The Findlay, Ohio, company reported net income of $51.3 million, or $1.02 a share, compared with a loss of $419,000, or 1 cent a share, in the year-earlier quarter. Analysts surveyed by FactSet were calling for earnings of 67 cents a share.
Sales totaled $750.2 million, down 2.6% from $770.5 million, but ahead of the FactSet consensus of $746 million.
Looking ahead to 2020, Cooper Tire & Rubber said it expected a modest global unit volume increase from 2019, including in the U.S.
The company said it was also looking for its operating-profit margin to improve during the year, with the second half better than the first half, and the full year exceeding 2019.
"We have improved our product mix through a continued focus on high-value-add tires, forged ahead into the original equipment space with Mercedes-Benz as a key customer, and delivered a strong cadence of compelling new products," President and CEO Brad Hughes said in a statement.
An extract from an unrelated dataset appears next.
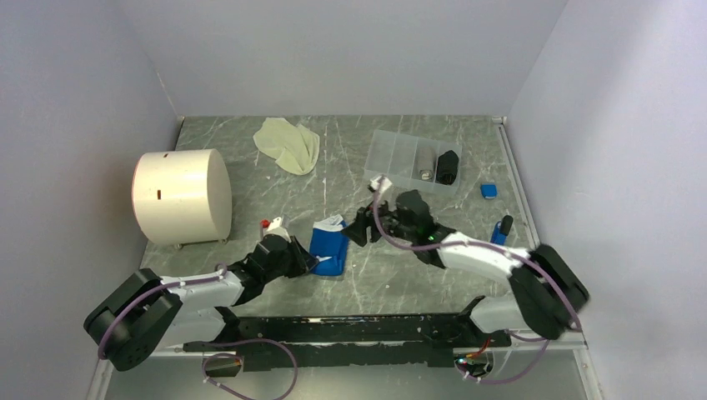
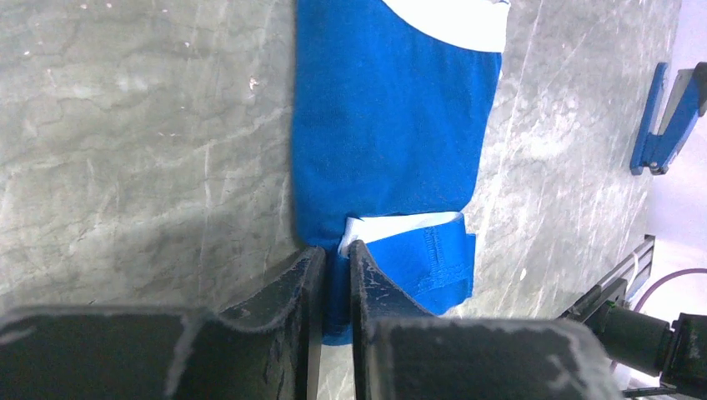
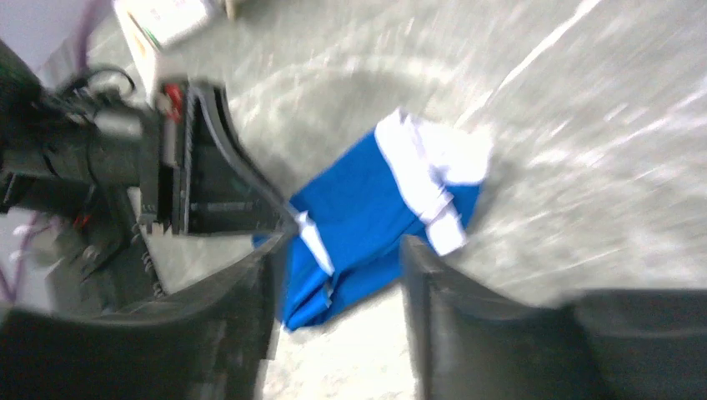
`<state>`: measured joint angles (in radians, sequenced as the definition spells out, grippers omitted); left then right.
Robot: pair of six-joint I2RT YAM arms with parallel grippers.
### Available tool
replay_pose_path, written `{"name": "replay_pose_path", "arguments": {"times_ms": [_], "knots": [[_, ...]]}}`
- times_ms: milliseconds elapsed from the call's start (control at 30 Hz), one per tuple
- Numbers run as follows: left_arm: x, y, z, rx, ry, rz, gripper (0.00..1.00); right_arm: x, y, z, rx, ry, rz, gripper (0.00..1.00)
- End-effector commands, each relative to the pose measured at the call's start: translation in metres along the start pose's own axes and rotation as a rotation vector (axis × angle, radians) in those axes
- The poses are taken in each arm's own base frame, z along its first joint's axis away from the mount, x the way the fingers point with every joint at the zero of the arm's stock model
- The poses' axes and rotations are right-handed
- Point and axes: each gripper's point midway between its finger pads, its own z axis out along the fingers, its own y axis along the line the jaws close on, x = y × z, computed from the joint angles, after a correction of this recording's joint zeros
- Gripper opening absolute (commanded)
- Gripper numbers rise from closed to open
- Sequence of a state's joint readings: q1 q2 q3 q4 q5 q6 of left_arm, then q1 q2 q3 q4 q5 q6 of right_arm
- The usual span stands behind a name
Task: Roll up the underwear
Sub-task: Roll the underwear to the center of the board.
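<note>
The royal blue underwear (image 1: 329, 247) with white edging lies folded on the table's middle. My left gripper (image 1: 312, 263) is shut on its near left corner; in the left wrist view the jaws (image 2: 336, 271) pinch a fold of the blue underwear (image 2: 392, 125). My right gripper (image 1: 357, 230) hovers just right of the cloth, apart from it. The blurred right wrist view shows that gripper (image 3: 342, 279) open, with the blue underwear (image 3: 367, 212) lying beyond the fingers. The pale cream underwear (image 1: 288, 143) lies crumpled at the back.
A white cylinder (image 1: 182, 196) lies on its side at the left. A clear compartment box (image 1: 400, 154) holding small items stands at the back right. A small blue block (image 1: 488, 190) and a blue clip (image 1: 503, 229) sit near the right wall.
</note>
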<state>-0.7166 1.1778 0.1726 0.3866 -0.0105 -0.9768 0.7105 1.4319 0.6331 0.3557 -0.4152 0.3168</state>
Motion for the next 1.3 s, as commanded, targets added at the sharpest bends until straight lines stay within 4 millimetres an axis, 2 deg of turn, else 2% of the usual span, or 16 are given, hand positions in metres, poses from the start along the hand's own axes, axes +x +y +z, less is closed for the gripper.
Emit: {"name": "replay_pose_path", "arguments": {"times_ms": [0,33,67,100,167,233,300,333,367,500,700,833,933,1100,1200,1267], "knots": [[0.042,0.053,-0.012,-0.191,0.180,0.077,0.16,-0.081,-0.005,-0.046,0.150,-0.405,-0.331,0.73],[0.042,0.054,-0.013,-0.200,0.177,0.078,0.16,-0.089,-0.004,-0.054,0.159,-0.463,-0.339,0.94],[0.041,0.052,-0.014,-0.191,0.175,0.080,0.16,-0.090,-0.003,-0.057,0.158,-0.493,-0.344,0.99],[0.041,0.051,-0.015,-0.184,0.174,0.079,0.16,-0.087,-0.003,-0.055,0.147,-0.495,-0.362,1.00],[0.039,0.047,-0.015,-0.174,0.172,0.080,0.17,-0.074,0.005,-0.037,0.060,-0.410,-0.440,1.00],[0.037,0.046,-0.016,-0.177,0.174,0.093,0.18,-0.052,0.016,-0.018,-0.045,-0.289,-0.547,1.00],[0.036,0.044,-0.016,-0.181,0.181,0.106,0.18,-0.030,0.034,-0.008,-0.096,-0.246,-0.789,1.00],[0.037,0.045,-0.016,-0.183,0.187,0.108,0.18,-0.023,0.033,-0.007,-0.068,-0.239,-0.895,1.00],[0.037,0.044,-0.016,-0.179,0.191,0.109,0.18,-0.011,0.041,-0.003,-0.076,-0.215,-1.006,0.99],[0.038,0.042,-0.017,-0.173,0.191,0.100,0.18,0.012,0.034,0.006,-0.026,-0.102,-1.177,0.83],[0.038,0.043,-0.018,-0.175,0.193,0.106,0.21,0.068,0.039,0.027,-0.027,0.072,-1.411,0.70],[0.037,0.043,-0.018,-0.185,0.198,0.115,0.21,0.088,0.051,0.028,-0.099,0.088,-1.417,0.59],[0.035,0.042,-0.017,-0.187,0.198,0.121,0.21,0.098,0.049,0.032,-0.099,0.144,-1.416,0.56],[0.036,0.040,-0.015,-0.181,0.205,0.120,0.19,0.103,0.038,0.029,-0.056,0.168,-1.438,0.53],[0.036,0.041,-0.016,-0.184,0.206,0.120,0.19,0.104,0.034,0.031,-0.033,0.183,-1.425,0.47],[0.037,0.041,-0.016,-0.179,0.210,0.123,0.19,0.106,0.034,0.036,-0.038,0.215,-1.413,0.38]]}}
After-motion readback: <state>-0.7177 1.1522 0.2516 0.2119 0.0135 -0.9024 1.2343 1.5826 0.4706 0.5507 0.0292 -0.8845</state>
Hughes said that fourth-quarter operating-profit margin improved both sequentially and from the year-earlier period. Volumes declined in all regions "as global tire markets continued to be affected by unfavorable economic and political factors."
"Yet, in our core U.S. market, light-vehicle-tire volume was in line with the industry, and in Asia, third-party sales were up compared to last year," he said.
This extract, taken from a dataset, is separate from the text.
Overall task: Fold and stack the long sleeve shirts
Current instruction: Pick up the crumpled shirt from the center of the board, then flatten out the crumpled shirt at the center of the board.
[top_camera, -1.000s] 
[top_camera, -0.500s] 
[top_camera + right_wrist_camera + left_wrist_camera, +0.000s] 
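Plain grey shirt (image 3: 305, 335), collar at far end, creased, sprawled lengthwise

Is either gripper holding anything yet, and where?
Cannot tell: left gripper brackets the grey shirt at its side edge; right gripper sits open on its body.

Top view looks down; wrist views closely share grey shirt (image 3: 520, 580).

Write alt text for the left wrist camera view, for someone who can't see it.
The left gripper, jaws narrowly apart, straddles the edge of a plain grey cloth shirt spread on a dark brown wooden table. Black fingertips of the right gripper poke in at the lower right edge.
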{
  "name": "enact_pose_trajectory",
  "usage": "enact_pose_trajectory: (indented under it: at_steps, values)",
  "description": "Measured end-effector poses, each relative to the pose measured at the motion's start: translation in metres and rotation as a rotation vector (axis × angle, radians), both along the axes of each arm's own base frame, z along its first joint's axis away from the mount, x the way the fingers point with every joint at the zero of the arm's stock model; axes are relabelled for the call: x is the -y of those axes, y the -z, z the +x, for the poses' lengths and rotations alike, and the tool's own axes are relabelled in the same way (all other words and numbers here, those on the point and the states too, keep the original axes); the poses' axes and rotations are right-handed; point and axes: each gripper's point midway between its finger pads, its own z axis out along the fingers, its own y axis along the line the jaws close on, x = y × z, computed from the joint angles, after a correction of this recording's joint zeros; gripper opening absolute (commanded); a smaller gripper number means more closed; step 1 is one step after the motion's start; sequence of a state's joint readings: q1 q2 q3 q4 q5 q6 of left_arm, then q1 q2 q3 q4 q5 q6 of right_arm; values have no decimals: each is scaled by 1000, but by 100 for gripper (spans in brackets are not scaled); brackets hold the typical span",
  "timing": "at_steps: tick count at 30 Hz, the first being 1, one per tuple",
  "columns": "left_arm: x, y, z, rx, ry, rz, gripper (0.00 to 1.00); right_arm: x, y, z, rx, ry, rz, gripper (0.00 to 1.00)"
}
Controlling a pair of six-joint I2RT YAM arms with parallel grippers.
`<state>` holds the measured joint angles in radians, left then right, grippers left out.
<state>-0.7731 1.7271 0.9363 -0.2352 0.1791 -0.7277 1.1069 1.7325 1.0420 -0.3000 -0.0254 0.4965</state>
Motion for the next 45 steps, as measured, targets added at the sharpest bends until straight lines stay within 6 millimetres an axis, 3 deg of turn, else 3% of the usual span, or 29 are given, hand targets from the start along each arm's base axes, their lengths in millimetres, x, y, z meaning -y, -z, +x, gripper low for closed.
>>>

The company's performance contrasted with the broader market, where stocks were sinking as investors worried about the global spread of the coronavirus.
During a conference call with analysts, Hughes said that "at this point, we have not attempted to include any financial impact related to the coronavirus in our outlook."
"While we expect an impact from the coronavirus, we cannot reasonably estimate the nature or size of the impact at this time because the situation remains very fluid," he said, according a transcript of the call.
"As circumstances surrounding the coronavirus stabilize, we will provide an update as appropriate."
At last check Cooper Tire shares were up 4.9% at $28.12.